Tag Archives: FUDGE factors

Word Watch: How long do new words last?

reader1New words enter the lexicon daily, but how long do any of them last?

“To adapt a biblical comparison, it seems easier for a camel to go through the eye of a needle than for a new word to take residence in the permanent vocabulary of a language,” according to Dr. Allan Metcalf (PhD), professor of English at MacMurray College in Jacksonville, Ill. and an occasional contributor to the “Lingua Franca” blog of The Chronicle of Higher Education.

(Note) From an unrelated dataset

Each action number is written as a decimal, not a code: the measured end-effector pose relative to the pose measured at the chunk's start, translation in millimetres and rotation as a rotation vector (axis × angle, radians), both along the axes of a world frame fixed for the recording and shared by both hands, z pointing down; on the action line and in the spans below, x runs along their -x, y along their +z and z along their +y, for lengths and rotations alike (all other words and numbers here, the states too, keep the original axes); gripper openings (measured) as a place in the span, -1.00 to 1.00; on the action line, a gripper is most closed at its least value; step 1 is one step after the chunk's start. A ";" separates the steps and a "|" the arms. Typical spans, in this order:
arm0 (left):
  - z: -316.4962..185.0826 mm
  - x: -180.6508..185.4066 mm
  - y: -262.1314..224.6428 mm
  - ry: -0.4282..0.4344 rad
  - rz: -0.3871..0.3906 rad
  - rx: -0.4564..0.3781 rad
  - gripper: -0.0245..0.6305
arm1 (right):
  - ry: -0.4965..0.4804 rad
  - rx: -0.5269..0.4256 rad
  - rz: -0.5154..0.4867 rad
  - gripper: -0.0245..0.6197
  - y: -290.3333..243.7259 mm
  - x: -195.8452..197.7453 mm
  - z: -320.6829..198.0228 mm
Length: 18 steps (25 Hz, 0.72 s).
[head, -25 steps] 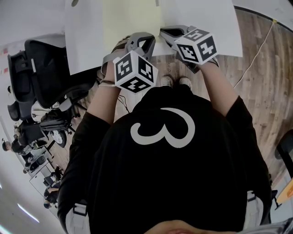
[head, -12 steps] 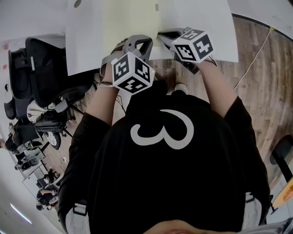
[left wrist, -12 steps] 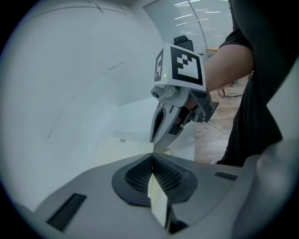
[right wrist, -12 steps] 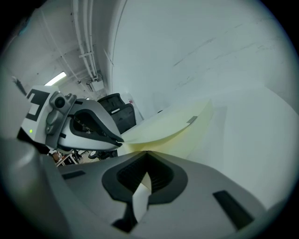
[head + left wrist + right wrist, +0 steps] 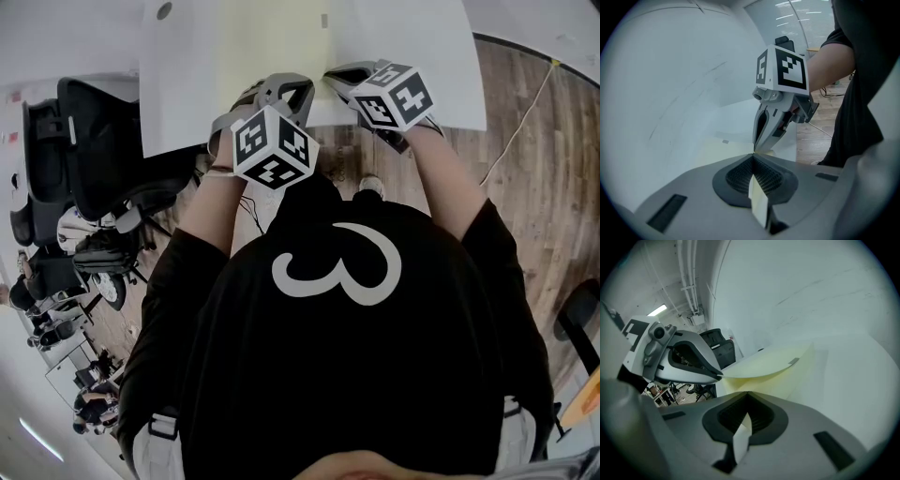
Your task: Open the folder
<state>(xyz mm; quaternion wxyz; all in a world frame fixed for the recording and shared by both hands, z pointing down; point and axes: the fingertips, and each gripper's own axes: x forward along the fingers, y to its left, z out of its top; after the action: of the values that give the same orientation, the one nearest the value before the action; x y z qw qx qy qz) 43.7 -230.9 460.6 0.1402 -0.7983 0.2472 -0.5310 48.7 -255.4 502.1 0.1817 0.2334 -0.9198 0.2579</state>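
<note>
- Cut off by the head view's top edge: the far end of the folder (image 5: 272, 42) and of the white table (image 5: 412, 56) beneath it.
- Left gripper (image 5: 753, 164), own view: only a narrow pale strip of the folder visible between the closed jaws, the rest of that leaf covered by the gripper's body.
- Right gripper (image 5: 746, 401), own view: likewise one thin strip pinched, the remainder masked.
- Near edge of the folder, head view: hidden behind both grippers.
- Left of the folder, past the office chair (image 5: 94, 141): figures (image 5: 94, 398) too small to tell.
- Below the folder: one shoe (image 5: 372, 185) partly seen, the rest behind the black shirt (image 5: 337, 356).
</note>
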 end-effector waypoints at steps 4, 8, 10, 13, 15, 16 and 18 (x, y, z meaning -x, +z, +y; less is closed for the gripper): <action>-1.8 2.3 -3.0 -0.006 0.003 -0.002 -0.88 | -0.005 -0.006 0.027 -0.85 0.0 2.0 -0.7; -1.2 1.5 -4.1 -0.017 0.013 0.002 -0.88 | -0.003 0.001 0.039 -0.85 1.6 0.4 1.0; -2.9 2.2 -5.8 -0.019 0.020 0.003 -0.88 | -0.007 0.002 0.054 -0.85 1.3 1.1 0.2; -3.0 1.6 -7.3 -0.021 0.028 0.007 -0.88 | -0.015 0.016 0.070 -0.85 0.9 0.7 -0.1; -2.9 0.7 -8.7 -0.024 0.031 0.010 -0.88 | -0.022 0.020 0.073 -0.85 -0.8 0.2 -0.1; -3.4 0.4 -9.8 -0.026 0.031 0.010 -0.88 | -0.024 0.018 0.075 -0.85 -1.8 0.5 -0.4; -4.2 0.2 -10.5 -0.027 0.025 0.009 -0.88 | -0.028 0.010 0.083 -0.85 -1.4 1.3 -0.2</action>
<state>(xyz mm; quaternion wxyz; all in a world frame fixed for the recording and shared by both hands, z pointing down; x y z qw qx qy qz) 43.6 -235.2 450.1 0.1261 -0.8021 0.2574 -0.5238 47.4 -255.6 500.7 0.2244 0.2300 -0.9134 0.2501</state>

“I can confidently say that the odds of a neologism becoming part of our permanent vocabulary are not nearly as long as the odds of winning half-a-billion dollars with a Powerball ticket,” Dr. Metcalf wrote in a 2012 post, in which he reviewed the factors he has identified as contributing to the longevity of new words:

  • Frequency of use
  • Unobtrusiveness
  • Diversity of users and situations
  • Generation of other forms and meanings
  • Endurance of the concept

If the wording of that list seems a bit — how shall we say? “tortured”? — he said he arranged them to spell FUDGE. Before you roll your eyes, keep in mind the similarly tortured (and worse) names of some clinical trials.

The most important of the five factors, Dr. Metcalf said, is unobtrusiveness. “Consciously-coined neologisms generally are in-your-face with cleverness or humor,” he wrote. “We admire and laugh at them, but we don’t adopt them. Sometimes, though, the cleverness and humor are forgotten, and a once-funny term becomes permanent.”

Keep these FUDGE factors in mind as new words and phrases appear in posts headed “Word Watch” here.